↓

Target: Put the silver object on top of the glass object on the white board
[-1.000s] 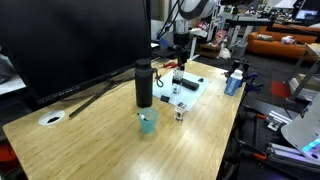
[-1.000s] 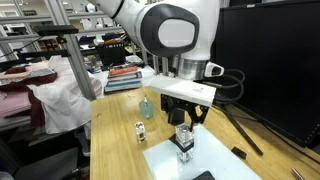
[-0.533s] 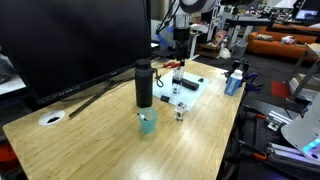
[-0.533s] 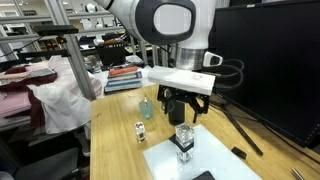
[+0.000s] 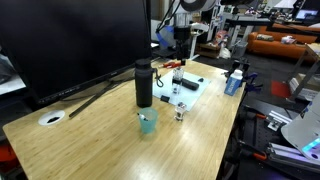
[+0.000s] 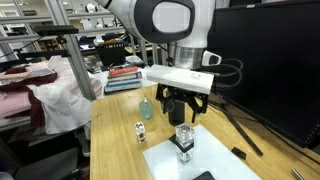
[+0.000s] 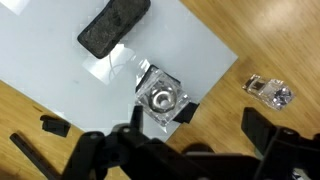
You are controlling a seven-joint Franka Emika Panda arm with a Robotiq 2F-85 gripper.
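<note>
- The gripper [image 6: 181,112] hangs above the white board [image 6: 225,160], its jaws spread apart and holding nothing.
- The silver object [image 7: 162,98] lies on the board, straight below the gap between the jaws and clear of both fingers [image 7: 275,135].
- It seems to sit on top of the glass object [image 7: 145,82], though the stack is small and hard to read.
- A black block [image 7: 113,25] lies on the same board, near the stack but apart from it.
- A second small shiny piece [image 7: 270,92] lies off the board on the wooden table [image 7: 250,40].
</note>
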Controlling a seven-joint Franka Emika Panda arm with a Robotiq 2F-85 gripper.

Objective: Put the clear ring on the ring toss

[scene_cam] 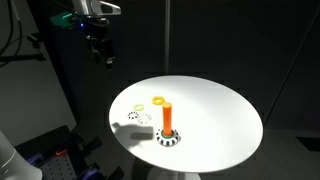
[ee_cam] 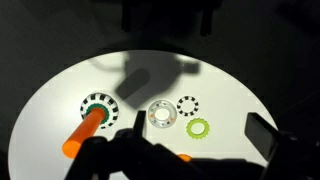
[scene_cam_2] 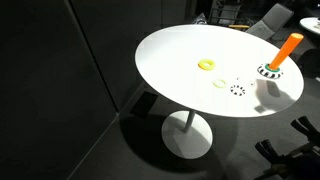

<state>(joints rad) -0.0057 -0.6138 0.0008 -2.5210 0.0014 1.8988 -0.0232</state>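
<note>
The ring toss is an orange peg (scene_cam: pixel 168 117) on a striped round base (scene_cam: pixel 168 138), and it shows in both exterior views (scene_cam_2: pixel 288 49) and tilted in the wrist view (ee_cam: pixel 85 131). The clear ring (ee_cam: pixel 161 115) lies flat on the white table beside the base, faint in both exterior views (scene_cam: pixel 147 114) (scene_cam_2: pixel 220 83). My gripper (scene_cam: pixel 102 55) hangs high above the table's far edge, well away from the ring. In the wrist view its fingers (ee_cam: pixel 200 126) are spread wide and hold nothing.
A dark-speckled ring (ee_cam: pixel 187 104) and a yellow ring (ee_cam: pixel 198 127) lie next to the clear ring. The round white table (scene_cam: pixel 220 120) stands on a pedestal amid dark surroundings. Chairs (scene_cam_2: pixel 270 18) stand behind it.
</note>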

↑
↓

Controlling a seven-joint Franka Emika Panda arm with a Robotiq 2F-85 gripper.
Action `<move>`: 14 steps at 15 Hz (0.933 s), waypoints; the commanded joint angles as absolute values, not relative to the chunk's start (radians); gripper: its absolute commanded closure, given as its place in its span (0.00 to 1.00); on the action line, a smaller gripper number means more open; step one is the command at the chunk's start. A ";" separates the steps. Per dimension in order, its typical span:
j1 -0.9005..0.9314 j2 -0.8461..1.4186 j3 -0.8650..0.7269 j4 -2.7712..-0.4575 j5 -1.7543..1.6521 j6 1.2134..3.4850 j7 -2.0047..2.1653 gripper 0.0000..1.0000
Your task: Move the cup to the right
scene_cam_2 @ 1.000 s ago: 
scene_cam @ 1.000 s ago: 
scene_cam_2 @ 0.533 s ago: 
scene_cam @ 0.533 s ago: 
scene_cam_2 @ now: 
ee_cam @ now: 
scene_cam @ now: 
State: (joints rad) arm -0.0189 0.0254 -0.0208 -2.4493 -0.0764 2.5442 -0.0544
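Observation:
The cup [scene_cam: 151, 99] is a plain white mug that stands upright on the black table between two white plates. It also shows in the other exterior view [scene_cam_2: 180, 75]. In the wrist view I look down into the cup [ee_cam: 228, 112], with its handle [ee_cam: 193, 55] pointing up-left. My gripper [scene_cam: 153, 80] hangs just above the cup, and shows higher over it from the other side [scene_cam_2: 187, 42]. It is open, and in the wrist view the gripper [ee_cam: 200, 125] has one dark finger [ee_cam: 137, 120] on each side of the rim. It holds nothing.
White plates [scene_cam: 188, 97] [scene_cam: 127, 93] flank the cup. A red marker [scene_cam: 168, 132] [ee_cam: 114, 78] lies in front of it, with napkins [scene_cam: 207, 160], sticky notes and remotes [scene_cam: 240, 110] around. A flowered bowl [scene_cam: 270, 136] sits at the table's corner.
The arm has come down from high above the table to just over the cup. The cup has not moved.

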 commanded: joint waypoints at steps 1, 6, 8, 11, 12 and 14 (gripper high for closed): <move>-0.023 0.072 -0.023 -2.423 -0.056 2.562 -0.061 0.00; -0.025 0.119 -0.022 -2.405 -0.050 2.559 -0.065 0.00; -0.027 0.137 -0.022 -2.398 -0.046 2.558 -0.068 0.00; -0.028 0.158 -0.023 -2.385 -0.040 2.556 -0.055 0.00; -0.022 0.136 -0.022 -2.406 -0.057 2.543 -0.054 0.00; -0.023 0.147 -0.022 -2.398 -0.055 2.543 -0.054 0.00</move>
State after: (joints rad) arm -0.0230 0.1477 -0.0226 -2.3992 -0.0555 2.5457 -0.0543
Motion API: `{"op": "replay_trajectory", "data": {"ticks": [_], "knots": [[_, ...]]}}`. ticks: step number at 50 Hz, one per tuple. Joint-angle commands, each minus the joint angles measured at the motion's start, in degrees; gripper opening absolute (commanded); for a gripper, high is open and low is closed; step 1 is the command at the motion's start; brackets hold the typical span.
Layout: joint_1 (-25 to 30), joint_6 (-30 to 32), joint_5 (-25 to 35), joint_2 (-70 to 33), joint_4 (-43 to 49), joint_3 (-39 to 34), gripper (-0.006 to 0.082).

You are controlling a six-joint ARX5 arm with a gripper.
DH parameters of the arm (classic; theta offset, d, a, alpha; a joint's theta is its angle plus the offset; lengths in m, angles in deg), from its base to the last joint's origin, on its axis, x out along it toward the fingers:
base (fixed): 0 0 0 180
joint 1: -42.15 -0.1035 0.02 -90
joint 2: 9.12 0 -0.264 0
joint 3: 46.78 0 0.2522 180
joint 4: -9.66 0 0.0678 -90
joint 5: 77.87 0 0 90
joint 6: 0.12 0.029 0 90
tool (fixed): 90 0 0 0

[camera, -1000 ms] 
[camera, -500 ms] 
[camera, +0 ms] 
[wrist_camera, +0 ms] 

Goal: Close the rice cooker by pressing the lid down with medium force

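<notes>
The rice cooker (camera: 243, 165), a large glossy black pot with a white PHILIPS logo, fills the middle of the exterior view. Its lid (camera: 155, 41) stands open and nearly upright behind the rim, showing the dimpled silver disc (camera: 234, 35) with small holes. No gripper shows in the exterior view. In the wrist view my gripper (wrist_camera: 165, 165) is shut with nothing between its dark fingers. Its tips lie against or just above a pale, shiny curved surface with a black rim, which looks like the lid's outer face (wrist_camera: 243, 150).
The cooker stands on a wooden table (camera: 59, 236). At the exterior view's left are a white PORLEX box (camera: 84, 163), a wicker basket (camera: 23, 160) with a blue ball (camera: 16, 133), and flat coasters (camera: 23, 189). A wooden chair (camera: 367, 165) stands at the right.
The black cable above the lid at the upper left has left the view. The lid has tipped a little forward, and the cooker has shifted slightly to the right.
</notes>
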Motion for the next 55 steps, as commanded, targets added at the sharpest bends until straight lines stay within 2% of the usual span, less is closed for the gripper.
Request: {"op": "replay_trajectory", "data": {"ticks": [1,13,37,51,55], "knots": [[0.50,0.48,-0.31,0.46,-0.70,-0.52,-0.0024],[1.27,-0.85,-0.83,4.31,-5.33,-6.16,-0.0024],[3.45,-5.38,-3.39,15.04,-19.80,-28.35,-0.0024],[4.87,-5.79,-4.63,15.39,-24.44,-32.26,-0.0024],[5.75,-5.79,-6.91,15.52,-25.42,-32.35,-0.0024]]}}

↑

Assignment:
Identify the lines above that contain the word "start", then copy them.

Response:
Action `<move>`: 14 steps at 15 Hz (0.933 s), waypoints; the commanded joint angles as absolute values, not relative to the chunk's start (radians); gripper: its absolute commanded closure, given as its place in its span (0.00 to 1.00); on the action line, a smaller gripper number means more open; step one is the command at the chunk's start. A ";" separates the steps. Per dimension in order, its typical span:
Motion API: `{"op": "replay_trajectory", "data": {"ticks": [_], "knots": [[_, ...]]}}`. ticks: step number at 50 Hz, one per tuple. Joint-angle commands, each minus the joint angles measured at the motion's start, in degrees; gripper opening absolute (commanded); for a gripper, high is open and low is closed; step 1 is the command at the motion's start; brackets hold the typical span.

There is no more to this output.